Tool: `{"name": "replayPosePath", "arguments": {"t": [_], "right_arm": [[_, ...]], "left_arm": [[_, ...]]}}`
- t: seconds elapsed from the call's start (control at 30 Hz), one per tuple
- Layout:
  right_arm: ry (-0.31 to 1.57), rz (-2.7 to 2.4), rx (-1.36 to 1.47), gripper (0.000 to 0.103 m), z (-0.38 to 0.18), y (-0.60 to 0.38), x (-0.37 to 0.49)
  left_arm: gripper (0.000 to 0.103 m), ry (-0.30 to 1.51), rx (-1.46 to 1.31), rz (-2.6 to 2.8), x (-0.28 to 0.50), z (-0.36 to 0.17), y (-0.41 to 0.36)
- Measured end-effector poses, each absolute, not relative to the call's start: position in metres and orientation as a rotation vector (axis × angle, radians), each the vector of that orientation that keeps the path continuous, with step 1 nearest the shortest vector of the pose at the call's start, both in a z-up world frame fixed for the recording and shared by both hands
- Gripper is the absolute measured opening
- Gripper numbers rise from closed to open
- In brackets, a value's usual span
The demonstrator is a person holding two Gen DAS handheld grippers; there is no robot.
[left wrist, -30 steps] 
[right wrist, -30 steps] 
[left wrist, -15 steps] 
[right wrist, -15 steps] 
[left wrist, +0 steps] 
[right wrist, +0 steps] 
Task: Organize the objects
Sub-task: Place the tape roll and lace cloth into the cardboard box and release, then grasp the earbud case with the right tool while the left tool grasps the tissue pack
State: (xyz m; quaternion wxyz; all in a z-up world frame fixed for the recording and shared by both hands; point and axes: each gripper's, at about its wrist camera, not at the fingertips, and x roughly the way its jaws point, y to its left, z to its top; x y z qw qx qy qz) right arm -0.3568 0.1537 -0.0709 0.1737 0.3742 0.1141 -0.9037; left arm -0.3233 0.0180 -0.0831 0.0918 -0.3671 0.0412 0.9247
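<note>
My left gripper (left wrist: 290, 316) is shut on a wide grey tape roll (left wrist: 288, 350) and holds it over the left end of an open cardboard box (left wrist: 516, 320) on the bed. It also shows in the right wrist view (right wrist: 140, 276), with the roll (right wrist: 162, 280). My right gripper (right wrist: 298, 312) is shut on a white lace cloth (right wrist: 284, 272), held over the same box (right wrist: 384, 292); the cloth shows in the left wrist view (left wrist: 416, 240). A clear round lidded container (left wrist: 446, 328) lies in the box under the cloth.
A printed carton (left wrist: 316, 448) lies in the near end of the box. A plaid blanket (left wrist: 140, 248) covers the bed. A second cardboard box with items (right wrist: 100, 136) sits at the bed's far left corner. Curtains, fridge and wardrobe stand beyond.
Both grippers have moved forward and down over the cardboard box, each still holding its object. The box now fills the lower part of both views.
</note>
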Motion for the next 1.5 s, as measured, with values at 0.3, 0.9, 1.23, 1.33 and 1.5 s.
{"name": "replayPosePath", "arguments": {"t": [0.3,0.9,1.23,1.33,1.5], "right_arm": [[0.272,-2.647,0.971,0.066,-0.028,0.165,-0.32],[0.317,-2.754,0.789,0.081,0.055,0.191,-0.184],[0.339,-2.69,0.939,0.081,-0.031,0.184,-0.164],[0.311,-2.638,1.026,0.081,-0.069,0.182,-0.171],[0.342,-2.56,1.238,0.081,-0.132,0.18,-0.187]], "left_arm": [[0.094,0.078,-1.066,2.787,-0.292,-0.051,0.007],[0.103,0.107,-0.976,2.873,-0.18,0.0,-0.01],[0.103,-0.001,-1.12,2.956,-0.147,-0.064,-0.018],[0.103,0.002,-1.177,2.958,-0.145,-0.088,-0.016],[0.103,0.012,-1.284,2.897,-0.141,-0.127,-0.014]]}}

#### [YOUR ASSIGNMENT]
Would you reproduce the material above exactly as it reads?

#### [SOLUTION]
Tool: `{"name": "replayPosePath", "arguments": {"t": [_], "right_arm": [[_, ...]], "left_arm": [[_, ...]]}}`
- t: seconds elapsed from the call's start (control at 30 Hz), one per tuple
- Layout:
  right_arm: ry (-0.31 to 1.57), rz (-2.7 to 2.4), rx (-1.36 to 1.47), gripper (0.000 to 0.103 m), z (-0.38 to 0.18), y (-0.60 to 0.38), x (-0.37 to 0.49)
  left_arm: gripper (0.000 to 0.103 m), ry (-0.30 to 1.51), rx (-1.46 to 1.31), rz (-2.6 to 2.8), x (-0.28 to 0.50), z (-0.36 to 0.17), y (-0.41 to 0.36)
- Measured end-effector poses, each absolute, not relative to the call's start: position in metres and orientation as a rotation vector (axis × angle, radians), each the vector of that orientation that keeps the path continuous, with step 1 nearest the shortest vector of the pose at the call's start, both in a z-up world frame fixed for the recording and shared by both hands
- Gripper is the absolute measured opening
- Gripper numbers rise from closed to open
- In brackets, a value's usual span
The demonstrator is a person holding two Gen DAS handheld grippers; there is no robot.
[left wrist, -30 steps] 
[right wrist, -30 steps] 
[left wrist, -15 steps] 
[right wrist, -15 steps] 
[left wrist, +0 steps] 
[right wrist, +0 steps] 
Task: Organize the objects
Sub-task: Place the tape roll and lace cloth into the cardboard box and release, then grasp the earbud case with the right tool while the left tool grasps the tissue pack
State: (xyz m; quaternion wxyz; all in a z-up world frame fixed for the recording and shared by both hands; point and axes: each gripper's, at about its wrist camera, not at the fingertips, and x roughly the way its jaws point, y to its left, z to its top; x y z qw qx qy qz) right arm -0.3568 0.1537 -0.0709 0.1737 0.3742 0.1141 -0.9037; left arm -0.3233 0.0180 -0.0831 0.0918 -0.3671 0.0412 0.9247
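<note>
My left gripper (left wrist: 290, 316) is shut on a wide grey tape roll (left wrist: 288, 350) and holds it over the left end of an open cardboard box (left wrist: 516, 320) on the bed. It also shows in the right wrist view (right wrist: 140, 276), with the roll (right wrist: 162, 280). My right gripper (right wrist: 298, 312) is shut on a white lace cloth (right wrist: 284, 272), held over the same box (right wrist: 384, 292); the cloth shows in the left wrist view (left wrist: 416, 240). A clear round lidded container (left wrist: 446, 328) lies in the box under the cloth.
A printed carton (left wrist: 316, 448) lies in the near end of the box. A plaid blanket (left wrist: 140, 248) covers the bed. A second cardboard box with items (right wrist: 100, 136) sits at the bed's far left corner. Curtains, fridge and wardrobe stand beyond.
Both grippers have moved forward and down over the cardboard box, each still holding its object. The box now fills the lower part of both views.
</note>
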Motion for the next 1.5 s, as measured, with values at 0.3, 0.9, 1.23, 1.33 and 1.5 s.
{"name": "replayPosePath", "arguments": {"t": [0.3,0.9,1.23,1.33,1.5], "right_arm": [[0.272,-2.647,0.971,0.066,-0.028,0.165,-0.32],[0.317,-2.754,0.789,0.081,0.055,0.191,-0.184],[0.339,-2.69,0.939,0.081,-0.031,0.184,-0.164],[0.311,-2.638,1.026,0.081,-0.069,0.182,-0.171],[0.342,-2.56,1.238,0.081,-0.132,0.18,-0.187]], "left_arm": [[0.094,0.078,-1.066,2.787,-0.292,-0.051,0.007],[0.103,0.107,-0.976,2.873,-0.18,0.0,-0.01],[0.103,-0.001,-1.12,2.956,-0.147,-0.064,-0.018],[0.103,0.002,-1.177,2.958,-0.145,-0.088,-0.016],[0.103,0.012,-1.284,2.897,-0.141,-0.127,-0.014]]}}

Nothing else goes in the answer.